This preliminary conclusion has been drawn by the in-house commission of inquiry, which is due to submit its final report in late February.
When the leak occurred just after midnight, the platform management opted to send the crew to the lifeboats. Nobody was injured as a result of the incident.
Statoil and seven other operators on the Norwegian continental shelf are currently checking whether their installations have the same technical solution as Visund.
They are due to notify the Petroleum Safety Authority Norway about the results of this review by February 3rd.
A third of the installations operated by Statoil have so far been checked, without finding the same technical solution as on Visund.

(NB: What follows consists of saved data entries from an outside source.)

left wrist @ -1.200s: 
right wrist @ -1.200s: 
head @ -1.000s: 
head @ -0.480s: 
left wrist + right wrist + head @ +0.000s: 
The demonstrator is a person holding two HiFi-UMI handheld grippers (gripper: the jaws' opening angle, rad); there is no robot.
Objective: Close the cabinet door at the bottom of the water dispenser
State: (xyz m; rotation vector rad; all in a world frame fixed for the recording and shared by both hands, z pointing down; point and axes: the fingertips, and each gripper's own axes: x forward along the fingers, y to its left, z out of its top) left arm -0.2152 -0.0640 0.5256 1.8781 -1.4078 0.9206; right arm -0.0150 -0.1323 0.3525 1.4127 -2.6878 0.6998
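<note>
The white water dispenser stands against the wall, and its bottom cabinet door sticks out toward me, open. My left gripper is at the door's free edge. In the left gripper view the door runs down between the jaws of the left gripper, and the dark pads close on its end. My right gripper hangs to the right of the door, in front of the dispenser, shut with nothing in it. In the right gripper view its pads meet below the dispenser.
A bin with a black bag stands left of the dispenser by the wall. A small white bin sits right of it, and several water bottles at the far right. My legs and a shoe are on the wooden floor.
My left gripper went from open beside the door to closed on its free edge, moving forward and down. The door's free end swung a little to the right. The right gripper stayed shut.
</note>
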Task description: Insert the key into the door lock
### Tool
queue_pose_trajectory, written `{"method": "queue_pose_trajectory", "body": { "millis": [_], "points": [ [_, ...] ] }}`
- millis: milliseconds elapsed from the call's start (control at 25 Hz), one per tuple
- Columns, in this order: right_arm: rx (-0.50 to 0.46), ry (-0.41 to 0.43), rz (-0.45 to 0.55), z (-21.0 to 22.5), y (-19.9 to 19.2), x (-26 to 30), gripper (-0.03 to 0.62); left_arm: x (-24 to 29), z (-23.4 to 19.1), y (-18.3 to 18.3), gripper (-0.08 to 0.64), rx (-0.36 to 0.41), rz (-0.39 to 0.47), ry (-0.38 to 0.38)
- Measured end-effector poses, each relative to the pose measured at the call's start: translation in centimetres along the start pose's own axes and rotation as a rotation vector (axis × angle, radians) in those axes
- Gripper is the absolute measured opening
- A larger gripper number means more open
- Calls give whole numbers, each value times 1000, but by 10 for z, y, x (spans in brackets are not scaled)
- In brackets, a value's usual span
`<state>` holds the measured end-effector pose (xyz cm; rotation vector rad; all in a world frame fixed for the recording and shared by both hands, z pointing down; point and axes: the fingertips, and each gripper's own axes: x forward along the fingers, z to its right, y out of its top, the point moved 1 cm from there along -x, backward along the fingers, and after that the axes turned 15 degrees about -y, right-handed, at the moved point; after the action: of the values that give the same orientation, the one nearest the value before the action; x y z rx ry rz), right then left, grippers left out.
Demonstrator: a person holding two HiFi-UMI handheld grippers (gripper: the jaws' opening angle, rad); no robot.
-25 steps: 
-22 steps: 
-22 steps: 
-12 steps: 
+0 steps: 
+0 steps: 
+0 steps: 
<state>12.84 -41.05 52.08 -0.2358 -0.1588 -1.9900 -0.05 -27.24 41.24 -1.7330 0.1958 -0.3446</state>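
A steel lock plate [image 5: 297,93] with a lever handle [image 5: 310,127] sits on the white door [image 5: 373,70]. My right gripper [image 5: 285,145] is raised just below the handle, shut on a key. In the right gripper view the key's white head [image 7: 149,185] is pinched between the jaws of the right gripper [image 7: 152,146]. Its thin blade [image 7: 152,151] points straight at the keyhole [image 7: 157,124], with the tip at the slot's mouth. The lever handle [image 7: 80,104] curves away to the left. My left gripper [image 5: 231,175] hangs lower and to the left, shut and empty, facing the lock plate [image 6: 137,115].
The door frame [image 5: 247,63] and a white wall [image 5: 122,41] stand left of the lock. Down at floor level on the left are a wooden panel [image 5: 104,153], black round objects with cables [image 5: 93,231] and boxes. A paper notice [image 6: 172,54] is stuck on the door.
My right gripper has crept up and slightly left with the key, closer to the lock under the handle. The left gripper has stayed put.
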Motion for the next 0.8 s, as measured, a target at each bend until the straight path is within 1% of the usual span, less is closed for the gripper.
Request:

"Only when the in-house inquiry has been completed will we know which improvements are needed on the platform," says Lars Christian Bacher, senior vice president for Tampen.
"We're now checking whether the flare tank and other systems on Visund have suffered any damage."
The metal plate which caused the damage was positioned at the flare tank's outlet. It changed the gas flow in the tank in order to collect liquids before the gas was piped to the flare.
Preliminary findings indicate that this component was deformed by aerodynamic forces as the gas flowed through. The plate came loose and was carried into the flare piping.
This system was ruptured when the plate hit a 90-degree bend, creating a hole about 50 centimeters in diameter.
Visund is unlikely to resume production during the first quarter. The daily loss of output totals roughly 35,000 barrels of oil and about five million cubic meters of export gas. Statoil's share is 32.9 percent.
The field has been on stream since 1999, and Statoil took over as operator from Hydro on January 1, 2003.